Professor Matthew Bennett has been awarded a Standard Natural Environment Research Council (NERC) grant worth £880,000, in collaboration with Professor Robin Compton of Liverpool University, to continue research into the evolution of the human gait in our ancestors.

In 2009, Professor Bennett was the lead author of a landmark paper published in the acclaimed journal Science which revealed new evidence of early human development. The study, which featured on the front cover of Science, concluded that footprints discovered near Ileret in Northern Kenya were left by one of our evolutionary ancestors, Homo erectus.

Professor Bennett and an international team of colleagues believe that the prints, made between 1.51 and 1.53 million years ago, show clear evidence that Homo erectus had a modern foot anatomy and function, and walked much like we do today. This important feature is viewed as vital to the shift in cultural and biological adaptations of Homo erectus, believed to be the first species to migrate from Africa.

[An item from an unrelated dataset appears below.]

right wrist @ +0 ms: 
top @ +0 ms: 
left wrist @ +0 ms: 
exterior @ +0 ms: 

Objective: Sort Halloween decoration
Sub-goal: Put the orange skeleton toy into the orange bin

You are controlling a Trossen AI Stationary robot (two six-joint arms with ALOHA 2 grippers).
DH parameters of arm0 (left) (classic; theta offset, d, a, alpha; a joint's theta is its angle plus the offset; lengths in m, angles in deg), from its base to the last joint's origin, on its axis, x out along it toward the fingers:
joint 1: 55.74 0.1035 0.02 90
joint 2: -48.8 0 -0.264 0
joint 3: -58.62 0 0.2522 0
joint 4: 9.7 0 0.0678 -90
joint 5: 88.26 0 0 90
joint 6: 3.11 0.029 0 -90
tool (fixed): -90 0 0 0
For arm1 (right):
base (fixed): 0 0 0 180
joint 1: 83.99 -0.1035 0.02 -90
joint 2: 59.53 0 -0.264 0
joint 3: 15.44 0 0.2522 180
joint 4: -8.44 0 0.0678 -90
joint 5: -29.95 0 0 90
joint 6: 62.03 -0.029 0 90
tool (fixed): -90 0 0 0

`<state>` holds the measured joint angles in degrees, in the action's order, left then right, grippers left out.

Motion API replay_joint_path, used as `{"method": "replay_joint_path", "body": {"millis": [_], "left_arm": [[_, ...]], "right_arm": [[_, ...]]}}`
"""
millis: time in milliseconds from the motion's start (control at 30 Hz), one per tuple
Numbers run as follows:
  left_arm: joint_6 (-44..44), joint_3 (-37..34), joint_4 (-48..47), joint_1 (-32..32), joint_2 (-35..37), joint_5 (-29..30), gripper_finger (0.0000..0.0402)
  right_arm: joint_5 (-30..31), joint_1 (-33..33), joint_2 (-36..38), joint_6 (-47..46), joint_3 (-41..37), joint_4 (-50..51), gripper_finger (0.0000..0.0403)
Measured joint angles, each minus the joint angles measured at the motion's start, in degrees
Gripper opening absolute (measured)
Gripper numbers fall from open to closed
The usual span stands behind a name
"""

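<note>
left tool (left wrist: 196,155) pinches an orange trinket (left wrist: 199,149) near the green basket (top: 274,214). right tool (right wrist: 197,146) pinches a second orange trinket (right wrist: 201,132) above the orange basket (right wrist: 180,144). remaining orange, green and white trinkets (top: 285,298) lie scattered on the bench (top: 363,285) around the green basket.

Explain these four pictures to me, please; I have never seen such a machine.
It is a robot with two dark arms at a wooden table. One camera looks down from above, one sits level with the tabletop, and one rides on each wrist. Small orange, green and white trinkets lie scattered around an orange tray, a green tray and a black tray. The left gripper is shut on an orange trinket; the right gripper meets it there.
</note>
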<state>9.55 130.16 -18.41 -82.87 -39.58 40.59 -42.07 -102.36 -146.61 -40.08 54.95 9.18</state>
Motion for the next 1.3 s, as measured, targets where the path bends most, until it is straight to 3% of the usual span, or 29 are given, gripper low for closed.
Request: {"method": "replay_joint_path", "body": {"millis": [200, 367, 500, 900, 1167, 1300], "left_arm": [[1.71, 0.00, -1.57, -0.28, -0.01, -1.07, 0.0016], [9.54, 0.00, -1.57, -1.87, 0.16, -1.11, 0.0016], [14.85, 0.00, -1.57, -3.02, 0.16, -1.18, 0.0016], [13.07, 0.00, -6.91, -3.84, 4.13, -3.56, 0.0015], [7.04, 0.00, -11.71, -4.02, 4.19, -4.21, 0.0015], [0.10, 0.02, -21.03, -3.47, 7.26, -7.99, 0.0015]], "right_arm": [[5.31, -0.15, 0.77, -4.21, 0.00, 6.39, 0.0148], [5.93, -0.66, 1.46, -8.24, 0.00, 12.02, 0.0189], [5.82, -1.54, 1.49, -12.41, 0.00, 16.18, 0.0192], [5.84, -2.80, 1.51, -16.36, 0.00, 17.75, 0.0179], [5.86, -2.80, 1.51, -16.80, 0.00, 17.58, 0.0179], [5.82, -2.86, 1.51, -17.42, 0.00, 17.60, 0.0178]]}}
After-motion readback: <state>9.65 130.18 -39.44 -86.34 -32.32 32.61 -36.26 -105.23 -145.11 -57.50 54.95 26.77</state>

The footprints are preserved in fine-grained mud on two distinct sedimentary layers in a single outcrop at Ileret. These surfaces have been dated precisely via volcanic ash layers and digitally scanned by Professor Bennett to create three-dimensional digital elevation models accurate to a fraction of a millimeter. Laser scanning not only provides a unique method of analysis, but also allows for the footprints to be preserved where they are and shared digitally around the world.

“I’m delighted that Professor Compton and I have been successful in obtaining this funding which will mean that our work on these ancient footprints can continue,” said Professor Bennett. “The award will help to fund vital resources in the lab and in the field and should lead us to uncovering further evidence of early man’s development.”